Layer 2: Patterns (Use-Case-Specific, Opt-In)

Purpose-built patterns that coordinate multiple backends for common use cases:

PatternSolvesComposesRFC Reference
Multicast RegistryDevice management, presence, service discoveryKeyValue + PubSub + QueueRFC-017
SagaDistributed transactionsKeyValue + Queue + CompensationPlanned Q2 2026
Event SourcingAudit trails, event replayStream + KeyValue + SnapshotsPlanned Q2 2026
Cache AsideRead-through cachingKeyValue (cache) + KeyValue (db)Planned Q3 2026
OutboxTransactional messagingKeyValue (tx) + Queue + WALPlanned Q3 2026

Example Usage (Patterns):

# Multicast Registry: IoT device management
registry = client.multicast_registry("iot-devices")

# Register device with metadata
await registry.register(
identity="device-sensor-001",
metadata={"type": "temperature", "location": "building-a", "floor": 3}
)

# Enumerate matching devices
devices = await registry.enumerate(filter={"location": "building-a"})

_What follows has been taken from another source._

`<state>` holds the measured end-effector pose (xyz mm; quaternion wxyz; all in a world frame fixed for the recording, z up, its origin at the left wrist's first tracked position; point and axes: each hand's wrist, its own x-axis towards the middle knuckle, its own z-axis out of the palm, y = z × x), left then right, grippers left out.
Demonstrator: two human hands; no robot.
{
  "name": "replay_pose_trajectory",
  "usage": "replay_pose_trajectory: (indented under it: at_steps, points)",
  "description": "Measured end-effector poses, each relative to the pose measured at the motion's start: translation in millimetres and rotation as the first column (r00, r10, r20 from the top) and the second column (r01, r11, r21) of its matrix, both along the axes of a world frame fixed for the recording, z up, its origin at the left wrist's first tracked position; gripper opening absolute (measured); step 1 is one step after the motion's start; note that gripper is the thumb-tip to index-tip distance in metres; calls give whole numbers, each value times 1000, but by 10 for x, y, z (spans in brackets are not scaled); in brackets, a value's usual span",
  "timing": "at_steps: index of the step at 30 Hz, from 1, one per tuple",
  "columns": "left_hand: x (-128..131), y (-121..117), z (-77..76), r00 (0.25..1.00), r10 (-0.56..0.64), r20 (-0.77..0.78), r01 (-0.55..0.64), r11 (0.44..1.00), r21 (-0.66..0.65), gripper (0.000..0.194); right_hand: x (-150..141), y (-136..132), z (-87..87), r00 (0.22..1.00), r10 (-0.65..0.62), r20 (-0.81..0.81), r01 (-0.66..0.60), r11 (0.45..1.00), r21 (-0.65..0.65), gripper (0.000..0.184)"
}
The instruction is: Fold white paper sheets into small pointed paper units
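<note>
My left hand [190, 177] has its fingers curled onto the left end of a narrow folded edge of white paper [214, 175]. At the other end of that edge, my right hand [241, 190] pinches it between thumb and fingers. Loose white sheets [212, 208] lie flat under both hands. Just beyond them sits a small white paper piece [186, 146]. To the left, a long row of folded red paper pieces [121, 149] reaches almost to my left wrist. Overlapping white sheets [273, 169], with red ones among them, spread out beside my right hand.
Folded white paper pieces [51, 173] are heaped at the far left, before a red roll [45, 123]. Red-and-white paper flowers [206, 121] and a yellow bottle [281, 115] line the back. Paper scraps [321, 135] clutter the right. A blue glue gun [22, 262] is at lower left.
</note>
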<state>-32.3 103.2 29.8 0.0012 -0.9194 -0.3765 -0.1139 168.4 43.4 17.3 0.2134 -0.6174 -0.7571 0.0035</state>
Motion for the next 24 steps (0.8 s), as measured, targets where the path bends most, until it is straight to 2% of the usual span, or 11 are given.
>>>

# Multicast command to filtered subset
result = await registry.multicast(
filter={"type": "temperature", "floor": 3},
message={"command": "read", "sample_rate": 5}
)
print(f"Delivered to {result.success_count}/{result.total_count} devices")

Why Layered? (MEMO-005)

  • Layer 1 for power users who need full control and novel compositions
  • Layer 2 for most developers who want ergonomic, self-documenting APIs
  • Choice based on team expertise and use case requirements

User Persona Mapping:

  • Application Developers: Primarily Layer 2 (80% of use cases)
  • Platform Engineers: Both layers (Layer 1 for infrastructure, Layer 2 for application teams)
  • Advanced Users: Layer 1 for custom patterns

Feature 2: Backend Plugin Architecture

Goal: Support 10+ backends without bloating core proxy

Architecture (RFC-008):

┌──────────────────────────────────────────────────────┐
│ Prism Proxy (Rust Core) │
│ ┌────────────────────────────────────────────────┐ │
│ │ Layer 1 API: KeyValue, PubSub, Queue, etc. │ │
│ └────────────────────────────────────────────────┘ │
│ │ │
│ ↓ gRPC │
│ ┌────────────────────────────────────────────────┐ │
│ │ Namespace Router (config-driven) │ │
│ └────────────────────────────────────────────────┘ │
└──────────────────────────────────────────────────────┘

┌────────────┼────────────┐
↓ ↓ ↓
┌─────────┐ ┌─────────┐ ┌─────────┐
│ Redis │ │ Postgres│ │ Kafka │
│ Plugin │ │ Plugin │ │ Plugin │
│ (Go) │ │ (Go) │ │ (Go) │
└─────────┘ └─────────┘ └─────────┘

Backend Interface Decomposition (MEMO-006):

Instead of monolithic "Redis backend", each backend advertises thin interfaces:

# Redis implements 24 interfaces
backend: redis
implements:
- keyvalue_basic # Set, Get, Delete, Exists
- keyvalue_scan # Scan, ScanKeys, Count
- keyvalue_ttl # Expire, GetTTL, Persist
- keyvalue_transactional # MULTI/EXEC
- keyvalue_batch # MGET, MSET

- pubsub_basic # Publish, Subscribe
- pubsub_wildcards # Pattern matching

- stream_basic # XADD, XREAD
- stream_consumer_groups # XGROUP, XREADGROUP
- stream_replay # XREAD from offset

# ...and 14 more (Lists, Sets, SortedSets)

Pattern Slot Matching:

Patterns declare required interfaces for each slot, proxy validates at config time:

pattern: multicast-registry
slots:
registry:
required: [keyvalue_basic, keyvalue_scan]
optional: [keyvalue_ttl]
recommended: [redis, postgres, dynamodb, etcd]

messaging:
required: [pubsub_basic]
optional: [pubsub_persistent]
recommended: [nats, kafka, redis]

Backend Priority (MEMO-004):

Phase 1 (Internal Priorities): 0. MemStore (In-memory Go map) - Score: 100/100 - Zero dependencies, instant startup

  1. Kafka - Score: 78/100 - Internal event streaming
  2. NATS - Score: 90/100 - Internal pub/sub messaging
  3. PostgreSQL - Score: 93/100 - Internal relational data
  4. Neptune - Score: 50/100 - Internal graph data

Phase 2 (External/Supporting): 5. Redis - Score: 95/100 - General caching 6. SQLite - Score: 92/100 - Embedded testing 7. S3/MinIO - Score: 85/100 - Large payload handling 8. ClickHouse - Score: 70/100 - Analytics


Feature 3: Client-Originated Configuration

Problem: Traditional approaches require ops teams to provision infrastructure before developers can code.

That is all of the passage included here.